- _What you need to do_:
Copy out the records so that each line matches the original.

━━━━━ Records for this exercise ━━━━━

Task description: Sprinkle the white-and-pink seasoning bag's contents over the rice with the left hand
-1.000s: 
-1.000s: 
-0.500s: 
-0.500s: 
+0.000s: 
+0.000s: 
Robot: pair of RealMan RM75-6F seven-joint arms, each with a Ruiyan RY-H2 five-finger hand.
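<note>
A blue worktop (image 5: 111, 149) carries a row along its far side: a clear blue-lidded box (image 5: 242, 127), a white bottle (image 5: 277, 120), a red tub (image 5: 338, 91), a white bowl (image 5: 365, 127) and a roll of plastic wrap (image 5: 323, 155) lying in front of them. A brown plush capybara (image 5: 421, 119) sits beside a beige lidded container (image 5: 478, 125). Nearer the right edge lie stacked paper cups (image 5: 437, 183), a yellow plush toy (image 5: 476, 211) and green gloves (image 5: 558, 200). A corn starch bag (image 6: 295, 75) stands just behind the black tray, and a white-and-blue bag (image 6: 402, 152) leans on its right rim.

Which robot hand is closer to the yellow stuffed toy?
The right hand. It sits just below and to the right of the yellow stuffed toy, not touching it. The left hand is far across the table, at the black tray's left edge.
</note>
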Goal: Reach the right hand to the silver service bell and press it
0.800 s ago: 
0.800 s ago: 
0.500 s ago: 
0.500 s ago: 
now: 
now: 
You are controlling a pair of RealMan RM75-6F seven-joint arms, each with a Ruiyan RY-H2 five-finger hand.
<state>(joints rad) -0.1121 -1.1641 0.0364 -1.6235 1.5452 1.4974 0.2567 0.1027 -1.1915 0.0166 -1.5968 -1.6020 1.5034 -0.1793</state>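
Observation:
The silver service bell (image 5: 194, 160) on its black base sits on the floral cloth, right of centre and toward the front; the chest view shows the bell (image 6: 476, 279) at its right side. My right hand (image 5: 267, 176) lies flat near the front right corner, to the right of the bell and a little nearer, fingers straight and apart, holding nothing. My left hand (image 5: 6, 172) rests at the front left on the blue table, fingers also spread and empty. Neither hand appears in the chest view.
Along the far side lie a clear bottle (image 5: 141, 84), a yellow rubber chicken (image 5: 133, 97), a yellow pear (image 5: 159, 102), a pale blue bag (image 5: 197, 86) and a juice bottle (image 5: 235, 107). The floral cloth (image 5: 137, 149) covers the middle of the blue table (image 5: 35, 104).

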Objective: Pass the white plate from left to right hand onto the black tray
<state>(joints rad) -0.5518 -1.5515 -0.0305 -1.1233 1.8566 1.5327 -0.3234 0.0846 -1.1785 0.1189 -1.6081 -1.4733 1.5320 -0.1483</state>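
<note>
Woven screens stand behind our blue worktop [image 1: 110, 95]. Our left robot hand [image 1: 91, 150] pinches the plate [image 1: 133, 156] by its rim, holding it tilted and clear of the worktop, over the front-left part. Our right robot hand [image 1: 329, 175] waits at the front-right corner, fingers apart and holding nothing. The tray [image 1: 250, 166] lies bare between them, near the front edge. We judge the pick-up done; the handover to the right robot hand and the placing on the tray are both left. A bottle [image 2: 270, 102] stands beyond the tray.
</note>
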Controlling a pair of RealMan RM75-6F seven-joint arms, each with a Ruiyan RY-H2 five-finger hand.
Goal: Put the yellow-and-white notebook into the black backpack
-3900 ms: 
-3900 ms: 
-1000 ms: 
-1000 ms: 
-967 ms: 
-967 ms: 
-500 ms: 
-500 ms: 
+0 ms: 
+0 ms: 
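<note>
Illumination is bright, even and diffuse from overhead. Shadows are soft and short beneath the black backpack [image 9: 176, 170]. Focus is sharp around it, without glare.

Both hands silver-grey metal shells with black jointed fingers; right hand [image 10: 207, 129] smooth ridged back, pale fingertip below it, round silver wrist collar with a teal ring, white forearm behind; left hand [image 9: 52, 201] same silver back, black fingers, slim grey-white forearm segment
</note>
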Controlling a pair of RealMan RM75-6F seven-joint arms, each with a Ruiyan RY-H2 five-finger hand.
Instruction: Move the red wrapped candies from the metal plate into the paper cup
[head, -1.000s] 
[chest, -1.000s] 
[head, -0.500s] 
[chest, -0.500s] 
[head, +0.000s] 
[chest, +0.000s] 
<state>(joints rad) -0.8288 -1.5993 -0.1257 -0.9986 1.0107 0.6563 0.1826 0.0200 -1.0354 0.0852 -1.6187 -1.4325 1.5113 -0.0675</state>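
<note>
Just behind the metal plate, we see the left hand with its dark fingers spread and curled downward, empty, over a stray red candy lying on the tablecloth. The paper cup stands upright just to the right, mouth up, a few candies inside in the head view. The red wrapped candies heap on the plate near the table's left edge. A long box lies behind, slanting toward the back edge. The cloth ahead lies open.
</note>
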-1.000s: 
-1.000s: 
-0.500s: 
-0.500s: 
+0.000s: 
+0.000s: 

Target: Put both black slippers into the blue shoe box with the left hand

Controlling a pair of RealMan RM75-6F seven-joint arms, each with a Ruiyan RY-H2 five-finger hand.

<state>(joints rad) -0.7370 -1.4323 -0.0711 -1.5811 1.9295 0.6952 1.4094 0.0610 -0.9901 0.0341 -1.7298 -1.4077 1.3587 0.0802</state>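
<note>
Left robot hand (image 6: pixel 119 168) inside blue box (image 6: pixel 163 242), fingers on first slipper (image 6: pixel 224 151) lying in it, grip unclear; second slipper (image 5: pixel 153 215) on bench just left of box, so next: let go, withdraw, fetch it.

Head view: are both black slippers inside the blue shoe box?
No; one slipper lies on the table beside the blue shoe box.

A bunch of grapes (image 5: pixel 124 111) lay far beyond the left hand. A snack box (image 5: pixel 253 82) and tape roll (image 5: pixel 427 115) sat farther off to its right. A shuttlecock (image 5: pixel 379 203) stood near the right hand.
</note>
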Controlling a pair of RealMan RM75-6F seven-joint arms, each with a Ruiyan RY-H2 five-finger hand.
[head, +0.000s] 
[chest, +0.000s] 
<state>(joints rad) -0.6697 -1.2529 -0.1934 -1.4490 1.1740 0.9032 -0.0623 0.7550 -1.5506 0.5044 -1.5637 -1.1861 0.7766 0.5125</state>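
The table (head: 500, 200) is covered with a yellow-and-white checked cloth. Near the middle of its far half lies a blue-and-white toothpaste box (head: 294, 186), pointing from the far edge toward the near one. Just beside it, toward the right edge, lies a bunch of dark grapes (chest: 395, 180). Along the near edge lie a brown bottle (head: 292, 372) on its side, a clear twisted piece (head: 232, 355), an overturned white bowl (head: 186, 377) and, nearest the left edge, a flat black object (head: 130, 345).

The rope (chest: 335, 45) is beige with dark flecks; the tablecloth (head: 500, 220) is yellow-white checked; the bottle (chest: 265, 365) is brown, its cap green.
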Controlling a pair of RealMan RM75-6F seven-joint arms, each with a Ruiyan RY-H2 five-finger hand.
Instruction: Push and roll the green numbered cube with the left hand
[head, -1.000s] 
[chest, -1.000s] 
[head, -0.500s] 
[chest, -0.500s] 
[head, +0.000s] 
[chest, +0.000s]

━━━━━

- _Exercise output_:
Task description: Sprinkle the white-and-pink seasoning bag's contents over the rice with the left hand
-1.000s: 
-1.000s: 
-0.500s: 
-0.500s: 
+0.000s: 
+0.000s: 
Robot: pair of RealMan RM75-6F seven-joint arms, each with a Ruiyan RY-H2 five-finger hand.
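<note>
A blue worktop (image 5: 111, 149) carries a row along its far side: a clear blue-lidded box (image 5: 242, 127), a white bottle (image 5: 277, 120), a red tub (image 5: 338, 91), a white bowl (image 5: 365, 127) and a roll of plastic wrap (image 5: 323, 155) lying in front of them. A brown plush capybara (image 5: 421, 119) sits beside a beige lidded container (image 5: 478, 125). Nearer the right edge lie stacked paper cups (image 5: 437, 183), a yellow plush toy (image 5: 476, 211) and green gloves (image 5: 558, 200). A corn starch bag (image 6: 295, 75) stands just behind the black tray, and a white-and-blue bag (image 6: 402, 152) leans on its right rim.

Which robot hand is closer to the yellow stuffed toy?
The right hand. It sits just below and to the right of the yellow stuffed toy, not touching it. The left hand is far across the table, at the black tray's left edge.
</note>
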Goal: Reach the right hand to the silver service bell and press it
0.800 s ago: 
0.800 s ago: 
0.500 s ago: 
0.500 s ago: 
now: 
now: 
You are controlling a pair of RealMan RM75-6F seven-joint arms, each with a Ruiyan RY-H2 five-finger hand.
<state>(joints rad) -0.1121 -1.1641 0.0364 -1.6235 1.5452 1.4974 0.2567 0.1027 -1.1915 0.0166 -1.5968 -1.6020 1.5034 -0.1793</state>
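Observation:
The silver service bell (image 5: 194, 160) on its black base sits on the floral cloth, right of centre and toward the front; the chest view shows the bell (image 6: 476, 279) at its right side. My right hand (image 5: 267, 176) lies flat near the front right corner, to the right of the bell and a little nearer, fingers straight and apart, holding nothing. My left hand (image 5: 6, 172) rests at the front left on the blue table, fingers also spread and empty. Neither hand appears in the chest view.
Along the far side lie a clear bottle (image 5: 141, 84), a yellow rubber chicken (image 5: 133, 97), a yellow pear (image 5: 159, 102), a pale blue bag (image 5: 197, 86) and a juice bottle (image 5: 235, 107). The floral cloth (image 5: 137, 149) covers the middle of the blue table (image 5: 35, 104).
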
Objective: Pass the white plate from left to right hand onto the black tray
<state>(joints rad) -0.5518 -1.5515 -0.0305 -1.1233 1.8566 1.5327 -0.3234 0.0846 -1.1785 0.1189 -1.6081 -1.4733 1.5320 -0.1483</state>
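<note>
Woven screens stand behind our blue worktop [image 1: 110, 95]. Our left robot hand [image 1: 91, 150] pinches the plate [image 1: 133, 156] by its rim, holding it tilted and clear of the worktop, over the front-left part. Our right robot hand [image 1: 329, 175] waits at the front-right corner, fingers apart and holding nothing. The tray [image 1: 250, 166] lies bare between them, near the front edge. We judge the pick-up done; the handover to the right robot hand and the placing on the tray are both left. A bottle [image 2: 270, 102] stands beyond the tray.
</note>
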Controlling a pair of RealMan RM75-6F seven-joint arms, each with a Ruiyan RY-H2 five-finger hand.
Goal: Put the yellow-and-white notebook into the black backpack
-3900 ms: 
-3900 ms: 
-1000 ms: 
-1000 ms: 
-967 ms: 
-967 ms: 
-500 ms: 
-500 ms: 
+0 ms: 
+0 ms: 
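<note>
Illumination is bright, even and diffuse from overhead. Shadows are soft and short beneath the black backpack [image 9: 176, 170]. Focus is sharp around it, without glare.

Both hands silver-grey metal shells with black jointed fingers; right hand [image 10: 207, 129] smooth ridged back, pale fingertip below it, round silver wrist collar with a teal ring, white forearm behind; left hand [image 9: 52, 201] same silver back, black fingers, slim grey-white forearm segment
</note>
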Controlling a pair of RealMan RM75-6F seven-joint arms, each with a Ruiyan RY-H2 five-finger hand.
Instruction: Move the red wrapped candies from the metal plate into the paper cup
[head, -1.000s] 
[chest, -1.000s] 
[head, -0.500s] 
[chest, -0.500s] 
[head, +0.000s] 
[chest, +0.000s] 
<state>(joints rad) -0.8288 -1.5993 -0.1257 -0.9986 1.0107 0.6563 0.1826 0.0200 -1.0354 0.0852 -1.6187 -1.4325 1.5113 -0.0675</state>
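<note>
Just behind the metal plate, we see the left hand with its dark fingers spread and curled downward, empty, over a stray red candy lying on the tablecloth. The paper cup stands upright just to the right, mouth up, a few candies inside in the head view. The red wrapped candies heap on the plate near the table's left edge. A long box lies behind, slanting toward the back edge. The cloth ahead lies open.
</note>
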-1.000s: 
-1.000s: 
-0.500s: 
-0.500s: 
+0.000s: 
+0.000s: 

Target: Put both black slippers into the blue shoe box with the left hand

Controlling a pair of RealMan RM75-6F seven-joint arms, each with a Ruiyan RY-H2 five-finger hand.

<state>(joints rad) -0.7370 -1.4323 -0.0711 -1.5811 1.9295 0.6952 1.4094 0.0610 -0.9901 0.0341 -1.7298 -1.4077 1.3587 0.0802</state>
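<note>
Left robot hand (image 6: pixel 119 168) inside blue box (image 6: pixel 163 242), fingers on first slipper (image 6: pixel 224 151) lying in it, grip unclear; second slipper (image 5: pixel 153 215) on bench just left of box, so next: let go, withdraw, fetch it.

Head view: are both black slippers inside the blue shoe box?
No; one slipper lies on the table beside the blue shoe box.

A bunch of grapes (image 5: pixel 124 111) lay far beyond the left hand. A snack box (image 5: pixel 253 82) and tape roll (image 5: pixel 427 115) sat farther off to its right. A shuttlecock (image 5: pixel 379 203) stood near the right hand.
</note>
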Controlling a pair of RealMan RM75-6F seven-joint arms, each with a Ruiyan RY-H2 five-finger hand.
[head, +0.000s] 
[chest, +0.000s] 
<state>(joints rad) -0.6697 -1.2529 -0.1934 -1.4490 1.1740 0.9032 -0.0623 0.7550 -1.5506 0.5044 -1.5637 -1.1861 0.7766 0.5125</state>
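The table (head: 500, 200) is covered with a yellow-and-white checked cloth. Near the middle of its far half lies a blue-and-white toothpaste box (head: 294, 186), pointing from the far edge toward the near one. Just beside it, toward the right edge, lies a bunch of dark grapes (chest: 395, 180). Along the near edge lie a brown bottle (head: 292, 372) on its side, a clear twisted piece (head: 232, 355), an overturned white bowl (head: 186, 377) and, nearest the left edge, a flat black object (head: 130, 345).

The rope (chest: 335, 45) is beige with dark flecks; the tablecloth (head: 500, 220) is yellow-white checked; the bottle (chest: 265, 365) is brown, its cap green.
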Controlling a pair of RealMan RM75-6F seven-joint arms, each with a Ruiyan RY-H2 five-finger hand.
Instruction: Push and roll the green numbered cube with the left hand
[head, -1.000s] 
[chest, -1.000s] 
[head, -0.500s] 
[chest, -0.500s] 
[head, +0.000s] 
[chest, +0.000s]

This answer has been written out in full.